__ASSIGNMENT__
Taking the entries below, transcribe only the lines starting with the one with "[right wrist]" and going on through the one with "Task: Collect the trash", exactly as written, without the pictures.
◆ ◆ ◆ ◆
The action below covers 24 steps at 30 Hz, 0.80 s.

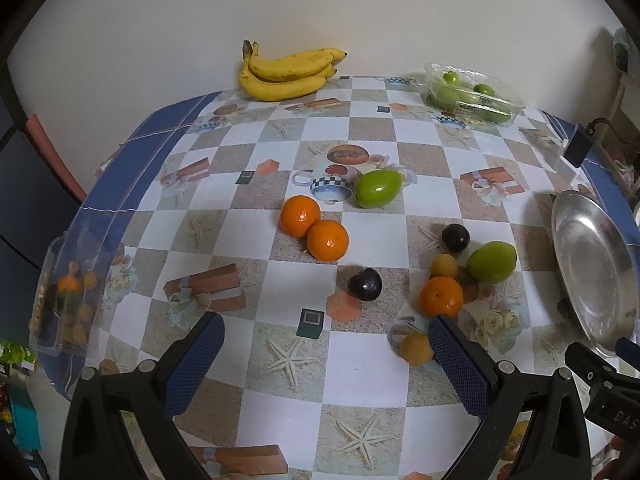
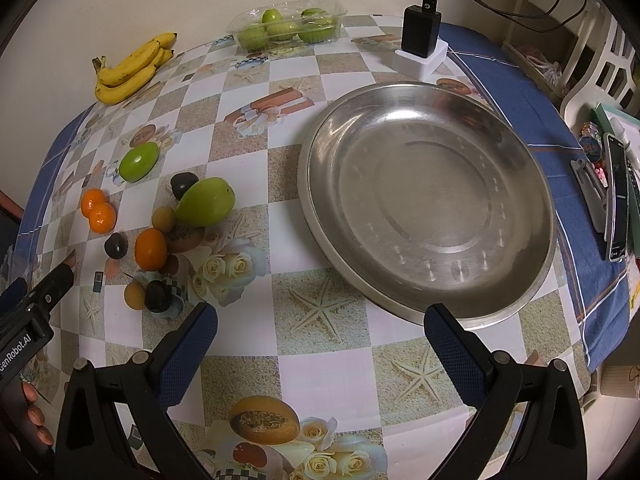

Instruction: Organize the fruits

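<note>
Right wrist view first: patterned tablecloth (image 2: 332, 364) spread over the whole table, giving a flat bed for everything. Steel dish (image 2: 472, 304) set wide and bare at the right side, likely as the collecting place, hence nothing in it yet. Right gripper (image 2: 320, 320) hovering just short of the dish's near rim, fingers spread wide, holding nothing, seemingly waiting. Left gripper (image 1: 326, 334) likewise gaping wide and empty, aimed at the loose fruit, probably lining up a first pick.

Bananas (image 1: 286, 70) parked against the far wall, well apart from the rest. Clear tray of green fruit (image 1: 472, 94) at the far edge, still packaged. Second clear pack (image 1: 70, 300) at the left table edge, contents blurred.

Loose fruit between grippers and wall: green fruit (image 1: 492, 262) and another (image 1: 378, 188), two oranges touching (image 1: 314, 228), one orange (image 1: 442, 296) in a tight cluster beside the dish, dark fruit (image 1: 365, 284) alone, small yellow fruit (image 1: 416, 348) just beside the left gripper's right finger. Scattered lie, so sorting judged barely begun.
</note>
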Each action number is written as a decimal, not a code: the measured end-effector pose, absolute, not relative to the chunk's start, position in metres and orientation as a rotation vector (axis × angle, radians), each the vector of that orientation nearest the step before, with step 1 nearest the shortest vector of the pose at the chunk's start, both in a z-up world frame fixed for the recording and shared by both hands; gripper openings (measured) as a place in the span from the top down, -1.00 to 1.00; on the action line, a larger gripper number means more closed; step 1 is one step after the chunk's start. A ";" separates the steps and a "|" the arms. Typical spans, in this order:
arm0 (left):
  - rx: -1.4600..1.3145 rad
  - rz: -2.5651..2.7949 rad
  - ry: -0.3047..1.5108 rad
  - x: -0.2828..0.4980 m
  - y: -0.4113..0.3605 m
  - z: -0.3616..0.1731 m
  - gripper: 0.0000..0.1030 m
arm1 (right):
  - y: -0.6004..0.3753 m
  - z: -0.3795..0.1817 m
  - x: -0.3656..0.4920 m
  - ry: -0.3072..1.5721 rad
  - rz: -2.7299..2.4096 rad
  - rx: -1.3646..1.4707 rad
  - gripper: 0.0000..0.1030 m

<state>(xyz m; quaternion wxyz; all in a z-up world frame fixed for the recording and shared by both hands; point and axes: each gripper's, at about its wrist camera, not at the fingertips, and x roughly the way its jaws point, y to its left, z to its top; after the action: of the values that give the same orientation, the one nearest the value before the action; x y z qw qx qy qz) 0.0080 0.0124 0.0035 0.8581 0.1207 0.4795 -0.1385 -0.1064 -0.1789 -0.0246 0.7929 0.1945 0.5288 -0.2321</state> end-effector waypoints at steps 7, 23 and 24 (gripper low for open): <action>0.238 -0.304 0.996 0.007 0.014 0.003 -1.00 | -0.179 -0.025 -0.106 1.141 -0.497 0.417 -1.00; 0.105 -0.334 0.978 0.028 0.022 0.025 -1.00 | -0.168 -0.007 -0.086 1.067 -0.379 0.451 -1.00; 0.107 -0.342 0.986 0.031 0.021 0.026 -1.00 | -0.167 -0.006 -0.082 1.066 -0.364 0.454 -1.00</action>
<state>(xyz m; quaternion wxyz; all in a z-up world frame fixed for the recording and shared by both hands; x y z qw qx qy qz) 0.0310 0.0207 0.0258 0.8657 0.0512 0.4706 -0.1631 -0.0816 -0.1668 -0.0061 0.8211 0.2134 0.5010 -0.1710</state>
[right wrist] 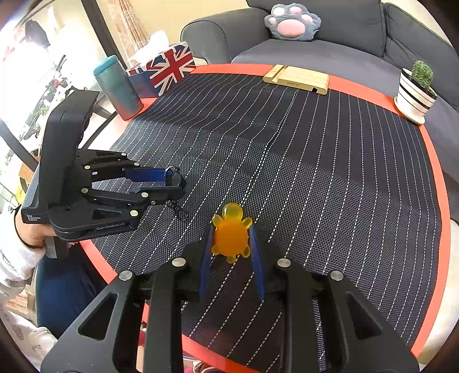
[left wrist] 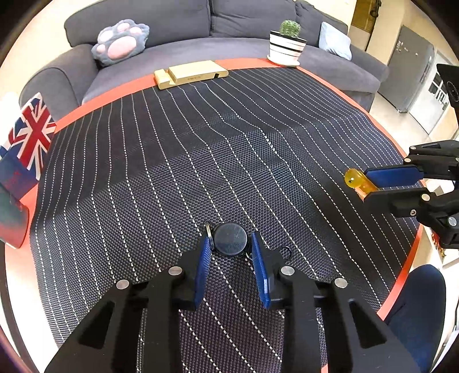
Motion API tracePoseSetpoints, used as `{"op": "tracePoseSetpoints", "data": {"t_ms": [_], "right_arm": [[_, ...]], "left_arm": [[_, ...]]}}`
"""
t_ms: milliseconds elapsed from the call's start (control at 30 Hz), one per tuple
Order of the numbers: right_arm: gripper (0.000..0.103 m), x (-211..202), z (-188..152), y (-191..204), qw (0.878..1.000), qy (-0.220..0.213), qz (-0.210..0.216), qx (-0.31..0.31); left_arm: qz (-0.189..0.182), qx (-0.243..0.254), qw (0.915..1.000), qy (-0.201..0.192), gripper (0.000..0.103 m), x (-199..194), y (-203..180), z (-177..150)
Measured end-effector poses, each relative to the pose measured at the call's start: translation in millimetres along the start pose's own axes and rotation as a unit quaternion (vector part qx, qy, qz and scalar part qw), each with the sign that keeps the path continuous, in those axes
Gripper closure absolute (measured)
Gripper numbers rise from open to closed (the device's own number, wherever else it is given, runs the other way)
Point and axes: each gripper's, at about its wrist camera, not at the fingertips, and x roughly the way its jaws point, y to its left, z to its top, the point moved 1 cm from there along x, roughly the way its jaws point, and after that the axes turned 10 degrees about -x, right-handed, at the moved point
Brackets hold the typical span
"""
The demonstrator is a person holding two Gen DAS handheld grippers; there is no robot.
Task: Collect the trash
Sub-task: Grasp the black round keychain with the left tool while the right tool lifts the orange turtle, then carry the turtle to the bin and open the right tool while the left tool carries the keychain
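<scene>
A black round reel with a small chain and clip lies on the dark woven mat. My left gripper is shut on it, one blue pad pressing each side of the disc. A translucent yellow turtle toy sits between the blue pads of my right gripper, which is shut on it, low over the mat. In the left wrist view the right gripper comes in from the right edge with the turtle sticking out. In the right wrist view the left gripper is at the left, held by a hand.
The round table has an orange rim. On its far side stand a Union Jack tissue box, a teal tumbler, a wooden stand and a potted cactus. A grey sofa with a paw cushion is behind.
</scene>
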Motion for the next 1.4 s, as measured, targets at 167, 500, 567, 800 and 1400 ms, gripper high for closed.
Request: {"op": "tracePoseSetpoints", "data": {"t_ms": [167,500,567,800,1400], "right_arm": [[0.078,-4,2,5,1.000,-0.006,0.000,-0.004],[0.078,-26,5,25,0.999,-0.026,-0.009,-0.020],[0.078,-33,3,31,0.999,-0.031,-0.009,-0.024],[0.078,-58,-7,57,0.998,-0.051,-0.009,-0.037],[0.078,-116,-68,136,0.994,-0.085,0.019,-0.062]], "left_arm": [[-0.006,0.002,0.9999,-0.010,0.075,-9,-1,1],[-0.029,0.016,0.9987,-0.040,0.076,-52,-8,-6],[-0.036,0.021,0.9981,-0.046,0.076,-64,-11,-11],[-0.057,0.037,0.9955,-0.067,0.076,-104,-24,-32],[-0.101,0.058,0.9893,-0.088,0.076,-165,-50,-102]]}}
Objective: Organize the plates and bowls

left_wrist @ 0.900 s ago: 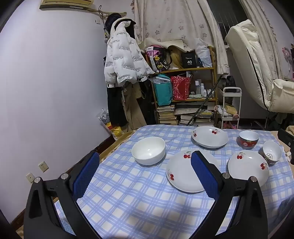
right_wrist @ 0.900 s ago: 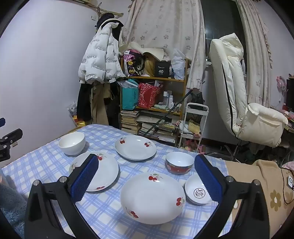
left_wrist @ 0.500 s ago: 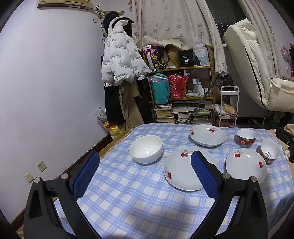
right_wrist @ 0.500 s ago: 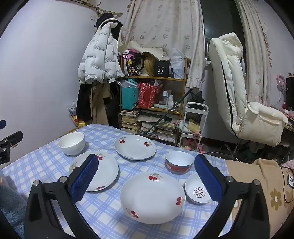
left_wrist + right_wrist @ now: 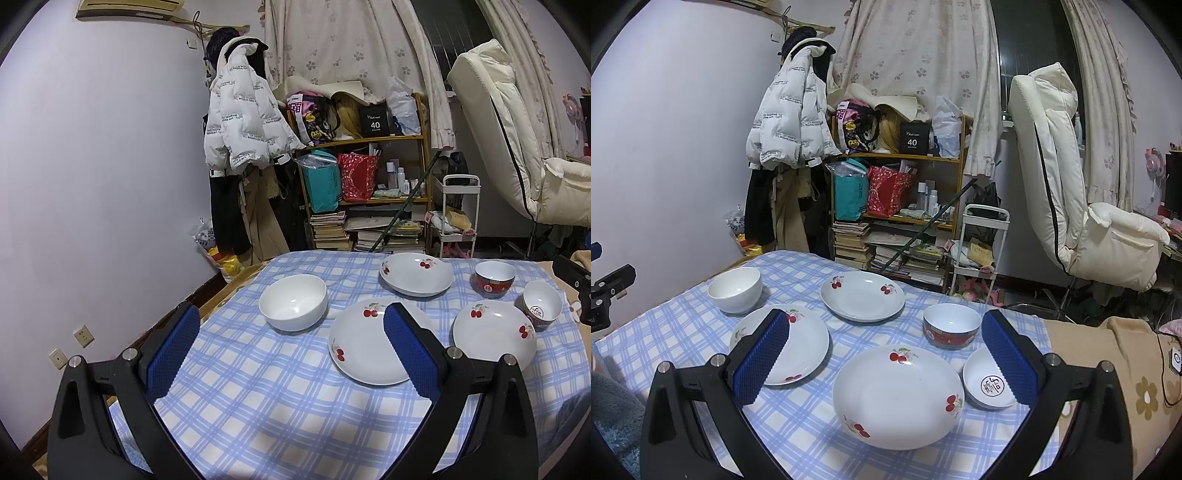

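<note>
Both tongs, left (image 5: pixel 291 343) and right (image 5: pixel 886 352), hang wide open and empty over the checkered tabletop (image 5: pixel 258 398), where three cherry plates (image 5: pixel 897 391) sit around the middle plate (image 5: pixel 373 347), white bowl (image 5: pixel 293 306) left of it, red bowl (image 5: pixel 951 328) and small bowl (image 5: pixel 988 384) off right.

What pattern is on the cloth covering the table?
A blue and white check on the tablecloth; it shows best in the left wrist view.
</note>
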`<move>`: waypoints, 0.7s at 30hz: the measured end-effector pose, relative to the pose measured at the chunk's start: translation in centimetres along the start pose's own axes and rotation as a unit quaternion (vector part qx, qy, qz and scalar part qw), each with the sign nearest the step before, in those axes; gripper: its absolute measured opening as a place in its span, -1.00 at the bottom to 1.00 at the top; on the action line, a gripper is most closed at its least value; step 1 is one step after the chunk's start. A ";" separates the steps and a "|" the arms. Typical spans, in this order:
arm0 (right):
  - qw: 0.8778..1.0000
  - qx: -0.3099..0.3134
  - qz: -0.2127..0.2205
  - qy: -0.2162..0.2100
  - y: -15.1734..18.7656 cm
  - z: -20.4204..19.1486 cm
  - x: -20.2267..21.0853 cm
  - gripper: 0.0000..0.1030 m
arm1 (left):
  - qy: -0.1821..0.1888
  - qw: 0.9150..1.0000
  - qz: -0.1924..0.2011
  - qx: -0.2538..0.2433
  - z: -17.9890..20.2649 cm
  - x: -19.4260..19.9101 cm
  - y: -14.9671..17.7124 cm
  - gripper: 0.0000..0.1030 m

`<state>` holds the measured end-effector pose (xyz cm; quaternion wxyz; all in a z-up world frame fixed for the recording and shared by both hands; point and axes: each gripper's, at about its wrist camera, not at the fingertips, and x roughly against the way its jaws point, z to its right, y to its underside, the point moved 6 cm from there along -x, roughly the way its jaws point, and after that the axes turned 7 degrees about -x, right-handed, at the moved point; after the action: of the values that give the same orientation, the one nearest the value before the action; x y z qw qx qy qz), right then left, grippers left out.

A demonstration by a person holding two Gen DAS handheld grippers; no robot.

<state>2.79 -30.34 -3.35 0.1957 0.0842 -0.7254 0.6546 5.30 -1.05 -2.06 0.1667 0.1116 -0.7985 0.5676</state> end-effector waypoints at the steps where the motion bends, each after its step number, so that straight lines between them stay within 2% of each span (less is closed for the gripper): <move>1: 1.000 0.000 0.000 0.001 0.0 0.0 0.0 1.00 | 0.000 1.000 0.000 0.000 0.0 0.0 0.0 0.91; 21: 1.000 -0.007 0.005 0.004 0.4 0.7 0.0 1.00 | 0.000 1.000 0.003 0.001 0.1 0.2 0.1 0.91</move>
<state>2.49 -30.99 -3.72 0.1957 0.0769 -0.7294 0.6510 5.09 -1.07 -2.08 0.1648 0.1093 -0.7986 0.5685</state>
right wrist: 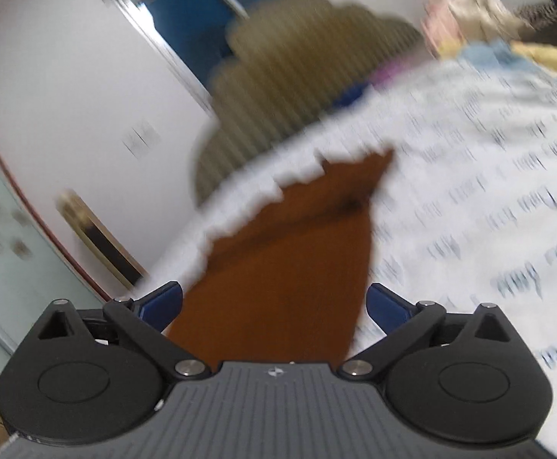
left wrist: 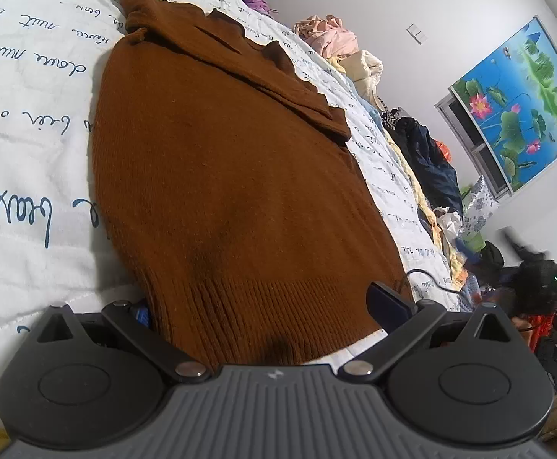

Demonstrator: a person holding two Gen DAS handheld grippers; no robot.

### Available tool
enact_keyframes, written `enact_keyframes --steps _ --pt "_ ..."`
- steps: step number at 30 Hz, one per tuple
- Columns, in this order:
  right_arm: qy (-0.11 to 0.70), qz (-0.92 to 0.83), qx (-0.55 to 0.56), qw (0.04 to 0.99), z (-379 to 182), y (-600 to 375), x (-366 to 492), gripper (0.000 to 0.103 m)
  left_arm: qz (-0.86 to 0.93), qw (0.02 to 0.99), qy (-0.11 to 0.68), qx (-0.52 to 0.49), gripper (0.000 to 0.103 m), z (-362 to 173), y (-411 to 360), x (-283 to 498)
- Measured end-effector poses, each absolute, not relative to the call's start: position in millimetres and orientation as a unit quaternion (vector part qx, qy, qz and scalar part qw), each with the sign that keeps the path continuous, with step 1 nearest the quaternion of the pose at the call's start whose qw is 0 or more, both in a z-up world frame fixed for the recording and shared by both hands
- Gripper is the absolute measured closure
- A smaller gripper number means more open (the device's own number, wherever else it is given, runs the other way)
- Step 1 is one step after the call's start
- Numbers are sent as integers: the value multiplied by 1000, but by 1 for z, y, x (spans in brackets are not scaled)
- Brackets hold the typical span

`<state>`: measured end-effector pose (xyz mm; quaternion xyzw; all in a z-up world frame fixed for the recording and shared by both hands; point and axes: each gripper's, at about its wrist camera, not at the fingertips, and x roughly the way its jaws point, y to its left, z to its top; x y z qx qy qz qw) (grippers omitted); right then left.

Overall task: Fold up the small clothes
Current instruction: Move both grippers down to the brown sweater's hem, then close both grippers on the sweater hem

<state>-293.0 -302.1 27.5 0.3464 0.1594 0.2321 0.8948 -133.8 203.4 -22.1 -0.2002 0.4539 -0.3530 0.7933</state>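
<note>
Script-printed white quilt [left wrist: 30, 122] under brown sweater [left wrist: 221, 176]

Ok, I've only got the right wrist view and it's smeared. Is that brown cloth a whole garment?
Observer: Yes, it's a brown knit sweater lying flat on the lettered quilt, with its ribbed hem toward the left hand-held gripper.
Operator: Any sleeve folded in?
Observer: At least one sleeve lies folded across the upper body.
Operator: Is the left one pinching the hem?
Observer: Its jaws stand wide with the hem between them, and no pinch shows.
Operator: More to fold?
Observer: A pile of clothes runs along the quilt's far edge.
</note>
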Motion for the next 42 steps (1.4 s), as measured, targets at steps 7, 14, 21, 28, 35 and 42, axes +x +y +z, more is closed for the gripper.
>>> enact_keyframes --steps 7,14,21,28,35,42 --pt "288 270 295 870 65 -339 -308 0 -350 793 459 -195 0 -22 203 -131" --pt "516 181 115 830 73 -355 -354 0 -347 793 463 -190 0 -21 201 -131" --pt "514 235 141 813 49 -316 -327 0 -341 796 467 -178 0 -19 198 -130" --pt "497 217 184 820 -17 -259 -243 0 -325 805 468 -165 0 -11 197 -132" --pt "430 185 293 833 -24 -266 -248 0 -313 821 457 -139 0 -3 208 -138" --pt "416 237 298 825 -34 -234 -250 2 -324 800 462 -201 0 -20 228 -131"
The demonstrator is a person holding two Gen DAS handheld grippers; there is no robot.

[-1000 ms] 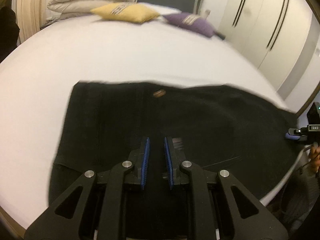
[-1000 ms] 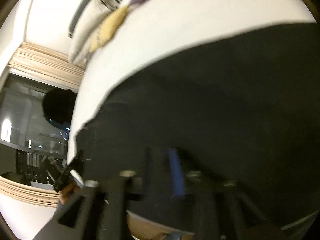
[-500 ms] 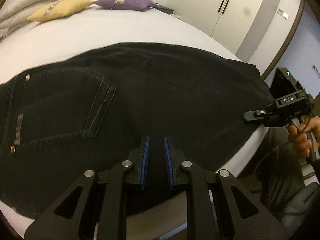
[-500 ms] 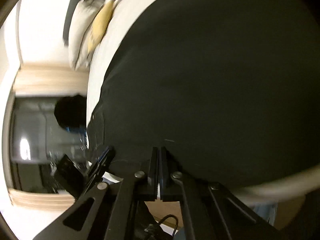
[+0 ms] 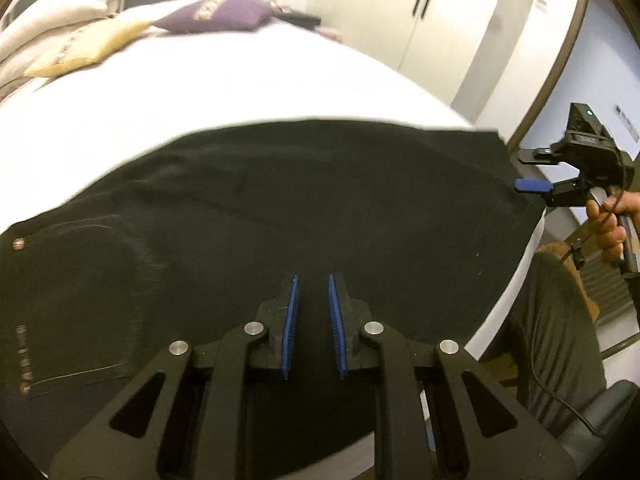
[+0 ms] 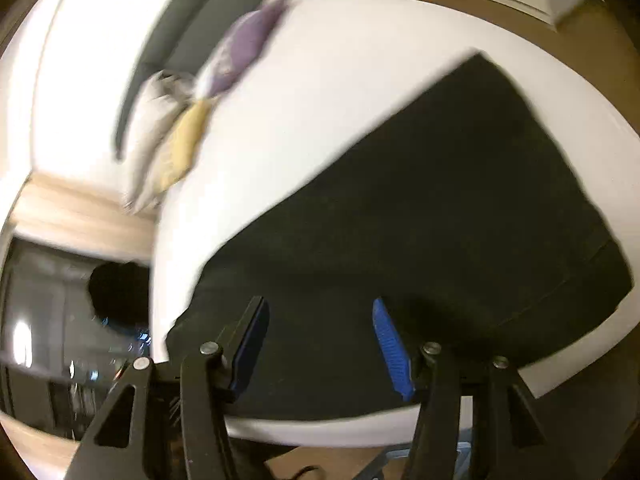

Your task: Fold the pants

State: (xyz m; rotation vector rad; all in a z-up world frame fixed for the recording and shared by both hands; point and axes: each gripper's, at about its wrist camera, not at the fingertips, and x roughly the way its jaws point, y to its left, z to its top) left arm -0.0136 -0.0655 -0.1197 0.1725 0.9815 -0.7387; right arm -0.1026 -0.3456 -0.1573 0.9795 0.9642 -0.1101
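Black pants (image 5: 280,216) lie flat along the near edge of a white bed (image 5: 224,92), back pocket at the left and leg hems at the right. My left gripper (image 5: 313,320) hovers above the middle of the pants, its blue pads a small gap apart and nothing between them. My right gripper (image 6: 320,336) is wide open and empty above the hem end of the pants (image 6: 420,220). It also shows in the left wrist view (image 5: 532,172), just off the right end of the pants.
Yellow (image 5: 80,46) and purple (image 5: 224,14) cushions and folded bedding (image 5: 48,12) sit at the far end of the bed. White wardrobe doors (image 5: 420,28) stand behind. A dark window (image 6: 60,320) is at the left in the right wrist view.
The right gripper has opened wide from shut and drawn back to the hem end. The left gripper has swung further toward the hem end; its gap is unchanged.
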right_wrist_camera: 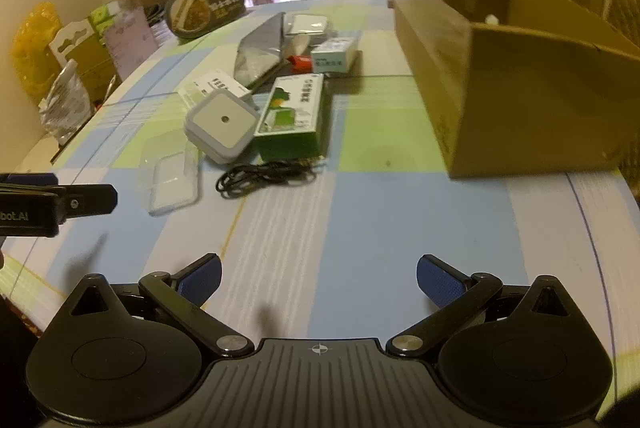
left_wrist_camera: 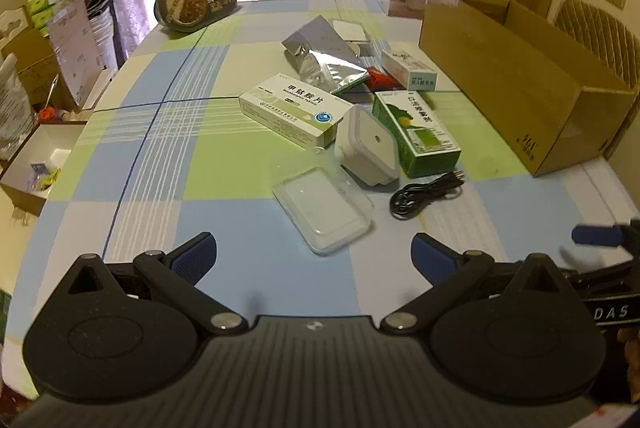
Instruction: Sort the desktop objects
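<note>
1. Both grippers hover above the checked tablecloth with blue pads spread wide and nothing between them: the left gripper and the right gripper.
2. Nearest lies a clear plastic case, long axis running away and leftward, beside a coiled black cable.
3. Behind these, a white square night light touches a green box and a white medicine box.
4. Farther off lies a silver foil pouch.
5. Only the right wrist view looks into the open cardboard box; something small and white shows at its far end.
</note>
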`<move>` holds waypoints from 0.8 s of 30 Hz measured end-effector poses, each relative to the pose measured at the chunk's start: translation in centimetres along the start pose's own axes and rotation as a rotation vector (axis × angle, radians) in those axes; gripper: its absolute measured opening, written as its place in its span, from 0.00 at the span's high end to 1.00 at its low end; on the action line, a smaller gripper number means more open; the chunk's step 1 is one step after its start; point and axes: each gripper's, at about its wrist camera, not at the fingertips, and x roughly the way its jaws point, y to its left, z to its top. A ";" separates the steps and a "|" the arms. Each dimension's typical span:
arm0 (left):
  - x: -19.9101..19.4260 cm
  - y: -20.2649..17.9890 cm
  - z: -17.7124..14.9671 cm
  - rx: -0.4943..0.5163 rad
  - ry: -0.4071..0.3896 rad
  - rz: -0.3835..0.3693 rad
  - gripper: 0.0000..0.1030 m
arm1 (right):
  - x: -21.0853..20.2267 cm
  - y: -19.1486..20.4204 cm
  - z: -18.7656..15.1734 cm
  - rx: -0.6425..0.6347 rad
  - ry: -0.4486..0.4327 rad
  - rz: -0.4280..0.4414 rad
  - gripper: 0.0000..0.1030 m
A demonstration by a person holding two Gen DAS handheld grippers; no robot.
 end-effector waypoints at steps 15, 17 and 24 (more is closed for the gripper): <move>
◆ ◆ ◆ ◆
__FINAL ANSWER__
[right wrist] 
[left wrist] 
Motion API tracePoseSetpoints, used as `{"op": "tracePoseSetpoints", "data": {"t_ms": [_], "right_arm": [[_, ...]], "left_arm": [[_, ...]]}}`
"""
t_ms: milliseconds elapsed from the call's start (control at 30 Hz), one per tuple
Order of the numbers: right_arm: gripper (0.000..0.103 m), x (-211..202), z (-188..152), y (-191..204), qw (0.878..1.000), qy (-0.220..0.213), qz (-0.210..0.216), qx (-0.31..0.31); left_arm: qz (-0.189..0.182), qx (-0.243..0.254), qw (0.915..1.000), qy (-0.201..0.192), gripper (0.000..0.103 m), x (-199..194), y (-203..180), z (-177..150)
Measured end-effector poses, each relative to the pose measured at the call's start: translation in millimetres along the start pose's own axes and rotation as a unit quaternion (vector part qx, qy, qz and scalar part qw), each with the sign that keeps the path continuous, in those axes
Gripper closure absolute (measured)
Gripper numbers rise from open to closed (the device's own number, wherever else it is given, runs the other way)
Point and axes: each gripper's, at about its wrist camera, not at the fingertips, and x roughly the way its jaws point, y to its left, z to its top, the point moved 1 cm from there along x, roughly the way its jaws point, and after that the axes turned 10 degrees about -x, right-handed, at the moved point
Brackets hold the typical span
"""
The demonstrator is a person holding two Gen DAS handheld grippers; there is no robot.
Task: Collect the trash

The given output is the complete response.